Las Vegas Sun

April 22, 2024

Tracing patient’s possible contacts creates host of challenges for NYC

NEW YORK — New York City’s first confirmed case of Ebola has raised complicated logistical issues of how to trace the possible contacts of an infected patient in a city of more than 8 million people with a sprawling mass transit system and a large population of workers who commute every day from surrounding suburbs and states.

By the time the patient, Dr. Craig Spencer, an emergency doctor who had recently returned from Guinea, arrived at Bellevue Hospital Center in Manhattan by ambulance Thursday, he was seriously ill, with a 103-degree temperature and the beginnings of diarrhea, officials said.

Spencer complicated the tracing process when he told health officials that just the night before, he had gone bowling in Brooklyn, making the long trip there from his home in Upper Manhattan by subway and then returning in a car hired via Uber.

City health officials were suddenly faced with the challenge of finding the right balance between trying to find everyone who might have been exposed and responding to a disease that is transmitted only through direct exposure to bodily fluids.

It was soon clear that health authorities also were worried, as word emerged that they were isolating not just Spencer’s fiancée but also two friends who had been with him in the two days before he arrived at the hospital. Spencer said he had started feeling sluggish Tuesday.

City officials were making plans to provide case managers for every family or person who might need to be quarantined. These managers would help with the chores of daily life, such as providing school materials for children or food for people confined to their homes.

New York has some advantage in that it may be able to learn from what happened in Dallas, where two nurses became infected with Ebola after treating the first Ebola patient in the United States, Thomas Eric Duncan, who died of the virus on Oct. 8.

Israel Miranda, president of the union of uniformed emergency medical technicians and paramedics, said Thursday that he was satisfied with the way Spencer’s transport to the hospital had been handled.

Two ambulances responded, and two paramedics fully encased in protective suits brought Spencer out of his apartment; two others who were not suited up drove.

When the paramedics left the hospital, their suits were sprayed with disinfectant and cut off from behind by a special unit, Miranda said. The ambulance was also decontaminated.

“The suit was peeled off them like an onion,” he said. “So everything went by the book.”

He said the paramedics would have their temperatures taken twice a day for 21 days to ensure they had not been infected, but in the meantime they would be free to continue responding to calls because “there was no breach.”

Soothing the fears of those who may have been at The Gutter, the Brooklyn bowling alley Spencer visited, or who might have ridden in a subway car with him could well be more challenging.

In the Dallas case, the Frontier Airlines plane on which an infected nurse flew was taken out of service and decontaminated in a process that included replacing seat covers and the carpet area near the nurse’s seat. The airline said it had gone to great lengths to ease customer’s fears.

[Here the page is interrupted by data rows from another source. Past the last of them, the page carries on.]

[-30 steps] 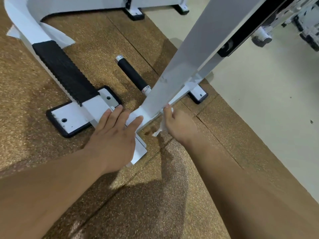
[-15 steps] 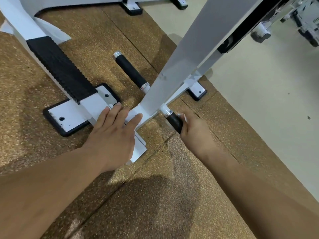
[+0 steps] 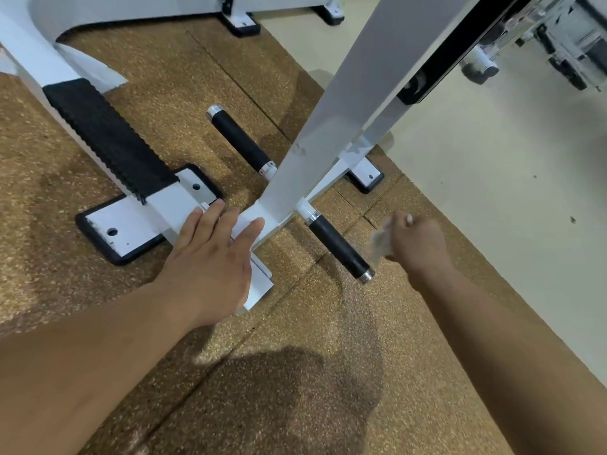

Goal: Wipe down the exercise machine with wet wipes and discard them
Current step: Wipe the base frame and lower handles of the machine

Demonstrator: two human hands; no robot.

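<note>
Left hand (image 3: 210,257): flat and open on the white base (image 3: 259,284), beside the post (image 3: 328,126).
Right hand (image 3: 417,241): closed around a wet wipe (image 3: 379,244), just past the black grip (image 3: 338,246).

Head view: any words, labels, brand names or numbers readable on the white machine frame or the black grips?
None can be read.
Small red mark on the white collar of the far black foam-grip handle: too small and blurred to read.
White steel upright post, ribbed black rubber step pad, near black foam-grip handle: no text visible.
</note>
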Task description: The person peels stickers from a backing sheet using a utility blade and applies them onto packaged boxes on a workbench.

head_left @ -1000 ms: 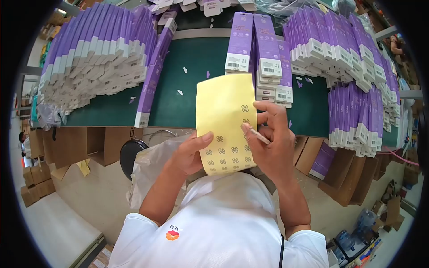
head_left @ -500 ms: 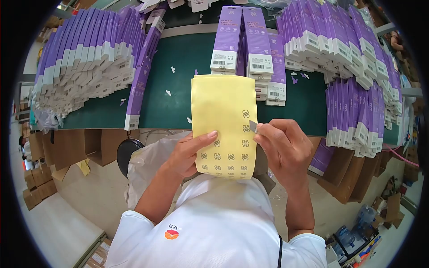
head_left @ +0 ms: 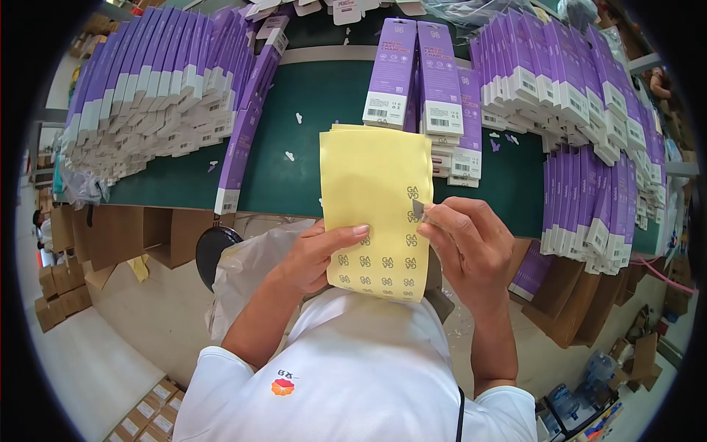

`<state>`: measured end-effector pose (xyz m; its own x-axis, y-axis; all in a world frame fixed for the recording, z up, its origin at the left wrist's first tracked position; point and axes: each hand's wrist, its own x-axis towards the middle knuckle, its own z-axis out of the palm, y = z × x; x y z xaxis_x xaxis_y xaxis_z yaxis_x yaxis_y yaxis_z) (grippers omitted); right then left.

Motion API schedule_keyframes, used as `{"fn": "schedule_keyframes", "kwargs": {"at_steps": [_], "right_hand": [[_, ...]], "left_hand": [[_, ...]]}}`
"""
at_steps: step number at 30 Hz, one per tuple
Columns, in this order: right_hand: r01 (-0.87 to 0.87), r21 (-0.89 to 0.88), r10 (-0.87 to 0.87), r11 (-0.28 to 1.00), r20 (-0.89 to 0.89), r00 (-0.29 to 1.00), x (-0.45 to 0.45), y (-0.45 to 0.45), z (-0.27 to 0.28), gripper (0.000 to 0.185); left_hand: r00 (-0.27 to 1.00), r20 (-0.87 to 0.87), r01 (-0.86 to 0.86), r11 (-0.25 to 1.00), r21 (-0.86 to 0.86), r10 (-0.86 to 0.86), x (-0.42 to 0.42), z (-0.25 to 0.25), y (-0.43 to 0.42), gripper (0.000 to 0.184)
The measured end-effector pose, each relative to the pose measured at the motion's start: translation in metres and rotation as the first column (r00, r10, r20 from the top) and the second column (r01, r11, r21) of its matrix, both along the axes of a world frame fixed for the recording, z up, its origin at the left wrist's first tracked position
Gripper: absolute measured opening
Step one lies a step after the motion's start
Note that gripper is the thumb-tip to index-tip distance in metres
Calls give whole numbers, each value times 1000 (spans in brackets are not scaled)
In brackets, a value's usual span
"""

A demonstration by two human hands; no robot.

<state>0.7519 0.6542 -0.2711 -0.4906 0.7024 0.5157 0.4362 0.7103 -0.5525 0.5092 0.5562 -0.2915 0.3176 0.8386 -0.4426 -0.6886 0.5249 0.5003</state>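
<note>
A yellow sticker sheet (head_left: 375, 177) with rows of small dark-printed stickers is held upright in front of my chest. My left hand (head_left: 317, 254) grips its left edge, thumb on the front and fingers behind. At the right edge, my right hand (head_left: 471, 236) pinches a small grey blade (head_left: 418, 209) between thumb and fingertips. The blade's tip lies against the sheet over the second sticker of the right column. Just beyond the sheet, purple and white boxes (head_left: 440, 74) stand in stacks on the green table (head_left: 294, 184).
A large heap of purple and white boxes (head_left: 162, 66) covers the table's left side, and further stacks (head_left: 574, 88) fill the right. Small paper scraps (head_left: 289, 156) lie between. Open cartons (head_left: 110, 236) and a black stool (head_left: 215, 254) stand below the front edge.
The right hand has moved from the sheet's face to its right edge, turning the blade's tip onto the sticker. The left hand keeps its hold. The view has shifted slightly.
</note>
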Motion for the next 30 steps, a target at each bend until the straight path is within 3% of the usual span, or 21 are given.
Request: {"fn": "schedule_keyframes", "kwargs": {"at_steps": [12,16,18,20,23,30], "right_hand": [[-88,69,79,994,116,990,2,8,1,50],[-34,224,19,974,69,997,9,20,9,54],[-7,279,-18,960,86,996,14,27,12,53],[-10,308,-32,951,129,991,18,37,12,54],[-30,360,-52,932,216,975,23,57,7,58],[-23,299,-38,954,195,980,18,79,-11,58]], "left_hand": [[998,-64,4,1000,-6,-4,-5,0,1,56],[991,-127,-42,998,-38,37,-13,-3,-3,51],[926,-364,-81,995,64,98,-19,-2,-15,47],[908,-385,-147,986,79,166,-34,-6,-24,45],[946,-165,-284,959,-6,280,-50,-15,-33,40],[933,-174,-319,948,5,315,-46,-13,-36,42]]}}
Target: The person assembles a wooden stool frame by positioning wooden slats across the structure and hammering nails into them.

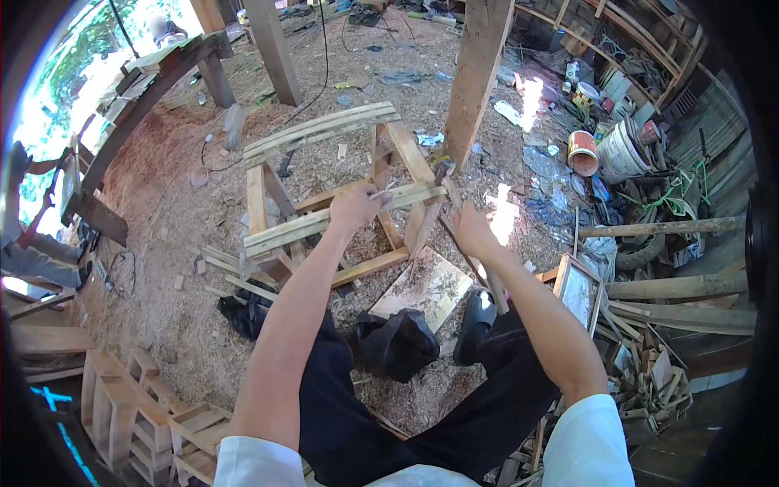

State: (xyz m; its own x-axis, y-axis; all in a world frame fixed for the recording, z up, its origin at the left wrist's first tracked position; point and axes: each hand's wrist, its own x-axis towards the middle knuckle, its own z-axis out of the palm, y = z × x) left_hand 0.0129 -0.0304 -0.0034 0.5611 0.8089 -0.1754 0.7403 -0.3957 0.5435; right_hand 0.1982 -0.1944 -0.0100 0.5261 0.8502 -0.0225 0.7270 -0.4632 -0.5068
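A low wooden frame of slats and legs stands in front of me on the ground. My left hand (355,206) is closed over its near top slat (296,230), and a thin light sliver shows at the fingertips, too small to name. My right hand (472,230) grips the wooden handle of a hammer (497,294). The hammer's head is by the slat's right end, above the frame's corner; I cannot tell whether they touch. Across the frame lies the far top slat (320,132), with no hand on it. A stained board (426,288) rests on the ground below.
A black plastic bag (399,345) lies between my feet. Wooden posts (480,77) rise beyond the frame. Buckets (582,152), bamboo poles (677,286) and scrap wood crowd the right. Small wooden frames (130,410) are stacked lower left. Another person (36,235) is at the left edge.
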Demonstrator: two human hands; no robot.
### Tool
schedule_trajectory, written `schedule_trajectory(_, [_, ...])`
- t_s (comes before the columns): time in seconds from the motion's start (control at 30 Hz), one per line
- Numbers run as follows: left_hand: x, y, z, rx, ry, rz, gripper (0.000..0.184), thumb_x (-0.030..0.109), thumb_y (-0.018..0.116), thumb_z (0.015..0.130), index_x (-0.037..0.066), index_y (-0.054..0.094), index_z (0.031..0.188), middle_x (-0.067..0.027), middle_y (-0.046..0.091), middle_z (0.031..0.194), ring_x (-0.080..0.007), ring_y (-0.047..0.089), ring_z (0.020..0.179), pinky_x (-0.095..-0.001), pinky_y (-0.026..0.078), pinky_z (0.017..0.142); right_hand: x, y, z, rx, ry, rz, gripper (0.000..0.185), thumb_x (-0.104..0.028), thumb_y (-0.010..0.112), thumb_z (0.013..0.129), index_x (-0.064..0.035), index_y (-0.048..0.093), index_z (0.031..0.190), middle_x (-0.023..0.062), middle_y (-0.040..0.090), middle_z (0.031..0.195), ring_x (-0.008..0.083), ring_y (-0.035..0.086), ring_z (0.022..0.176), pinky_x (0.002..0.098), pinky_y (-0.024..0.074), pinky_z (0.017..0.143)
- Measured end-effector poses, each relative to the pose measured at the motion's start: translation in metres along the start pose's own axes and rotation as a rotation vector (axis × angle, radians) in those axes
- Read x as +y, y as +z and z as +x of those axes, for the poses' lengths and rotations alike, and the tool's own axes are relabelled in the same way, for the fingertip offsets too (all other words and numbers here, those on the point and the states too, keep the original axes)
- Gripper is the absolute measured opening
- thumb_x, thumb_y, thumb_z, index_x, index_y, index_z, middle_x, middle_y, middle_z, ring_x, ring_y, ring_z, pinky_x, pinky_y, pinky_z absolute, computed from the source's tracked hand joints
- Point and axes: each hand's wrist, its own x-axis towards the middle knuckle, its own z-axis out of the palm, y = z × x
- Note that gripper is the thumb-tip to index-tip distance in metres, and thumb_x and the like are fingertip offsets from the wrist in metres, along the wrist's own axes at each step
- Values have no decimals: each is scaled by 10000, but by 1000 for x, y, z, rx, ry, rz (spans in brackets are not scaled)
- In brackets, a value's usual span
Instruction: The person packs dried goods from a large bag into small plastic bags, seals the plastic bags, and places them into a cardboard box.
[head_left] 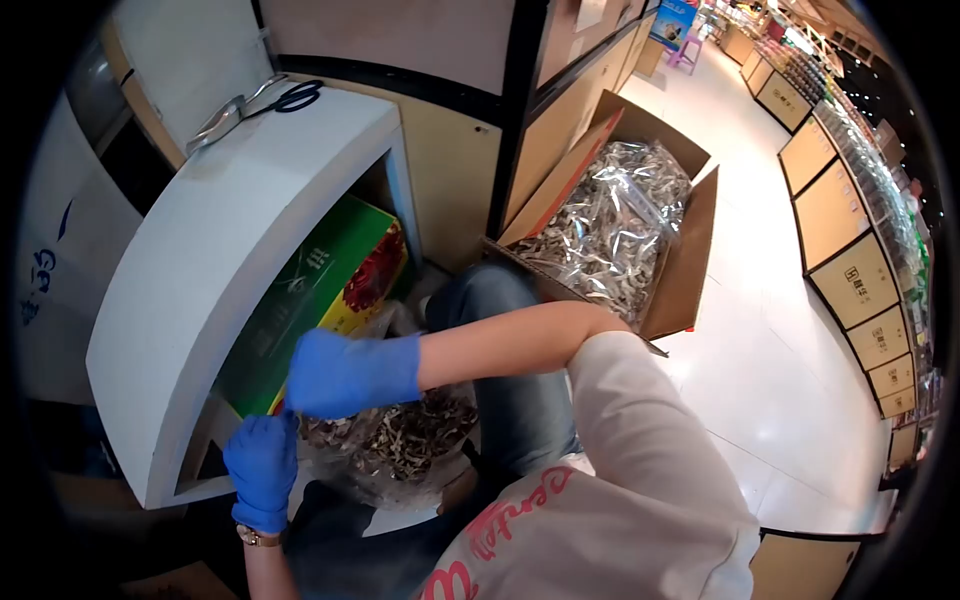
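Observation:
Both of my hands wear blue gloves and meet in front of a green box [290,310] inside the white curved shelf unit [240,180]. My left hand [262,470] is low, with a watch [257,537] at its wrist and its fingers curled closed. My right hand [345,375] reaches across from the right, just above it, its fingers closed and pointing down. Whatever is between the fingers is too small to make out. Under and beside my hands, a clear plastic bag [400,445] of dark dried strips lies open between my legs.
An open cardboard box [690,260] with a clear bag of dried pieces [615,225] stands ahead to the right. Scissors [297,96] and a metal tool [217,124] lie on the white top. Display cabinets [860,285] line the far right, across the tiled floor.

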Motion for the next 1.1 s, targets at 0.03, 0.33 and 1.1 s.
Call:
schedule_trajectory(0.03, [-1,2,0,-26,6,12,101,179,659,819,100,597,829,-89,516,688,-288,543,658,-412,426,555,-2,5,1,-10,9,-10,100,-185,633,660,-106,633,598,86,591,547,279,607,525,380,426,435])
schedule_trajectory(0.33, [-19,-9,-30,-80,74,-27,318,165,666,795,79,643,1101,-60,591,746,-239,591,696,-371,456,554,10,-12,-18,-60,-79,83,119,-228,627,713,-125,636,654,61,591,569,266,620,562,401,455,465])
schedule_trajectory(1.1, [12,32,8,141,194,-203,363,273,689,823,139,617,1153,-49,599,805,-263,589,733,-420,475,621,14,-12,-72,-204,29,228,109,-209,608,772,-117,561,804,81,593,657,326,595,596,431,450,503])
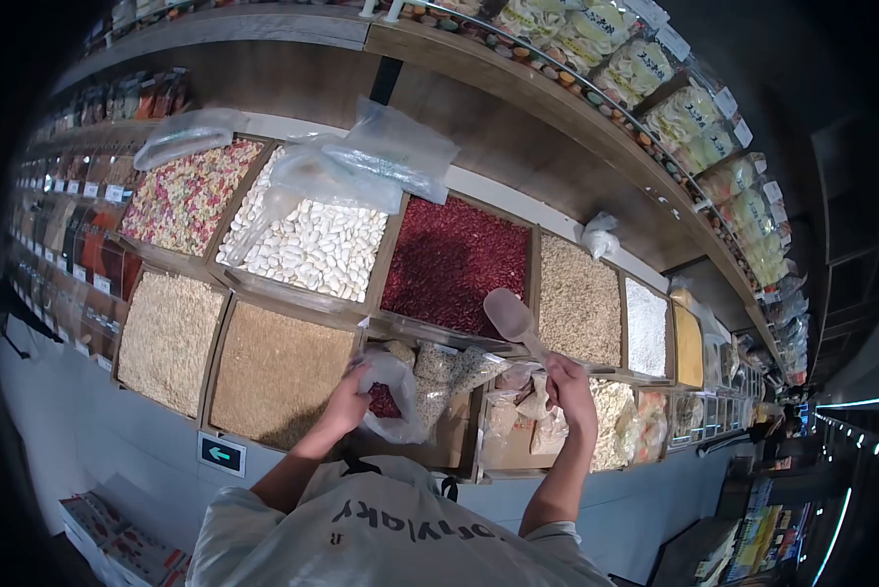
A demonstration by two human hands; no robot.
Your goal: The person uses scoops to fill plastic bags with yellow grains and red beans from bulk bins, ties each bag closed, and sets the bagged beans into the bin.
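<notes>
My left hand (348, 398) is closed on the rim of a clear plastic bag (396, 377), which has some dark red beans (384, 401) in it. My right hand (568, 383) grips the handle of a translucent scoop (509, 315). The scoop's bowl lies over the front right edge of the bin of red beans (449, 259); nothing can be made out inside it. The open bag is below and to the left of the scoop, in front of that bin.
White beans (332, 249) with plastic bags (391, 152) on top fill the bin to the left. Brown grain (273, 372) is at the front left, pale grain (577, 293) to the right. Bagged goods (449, 377) lie in front. A wooden shelf (547, 108) overhangs the back.
</notes>
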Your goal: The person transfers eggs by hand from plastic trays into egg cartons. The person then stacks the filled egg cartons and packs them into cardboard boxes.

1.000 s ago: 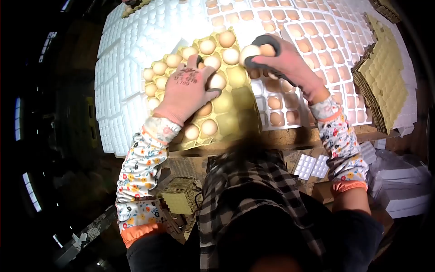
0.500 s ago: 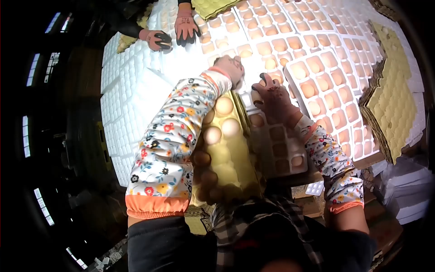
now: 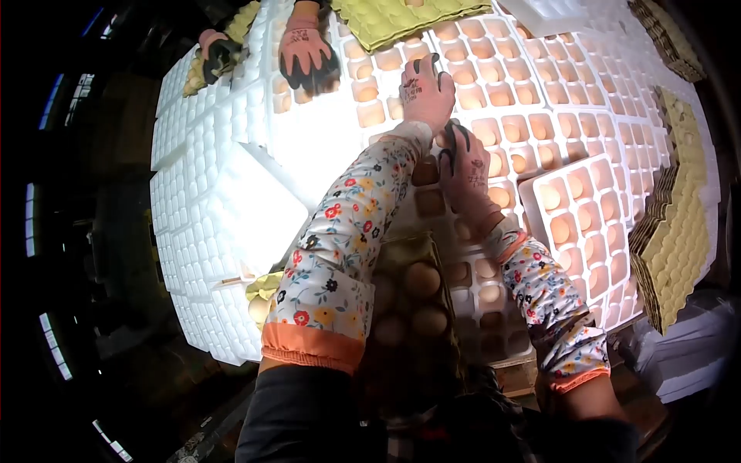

Yet cruise ship officials were widely ridiculed for overreacting when they decontaminated a ship on which a lab technician traveled after coming into contact with specimens taken from Duncan before his death.

Spencer has been isolated in a seventh-floor ward at Bellevue, the city’s main public hospital, that was specially designed to treat highly infectious tuberculosis patients. The unit is locked and guarded, with rooms where health care workers can be decontaminated and cameras can monitor patients remotely.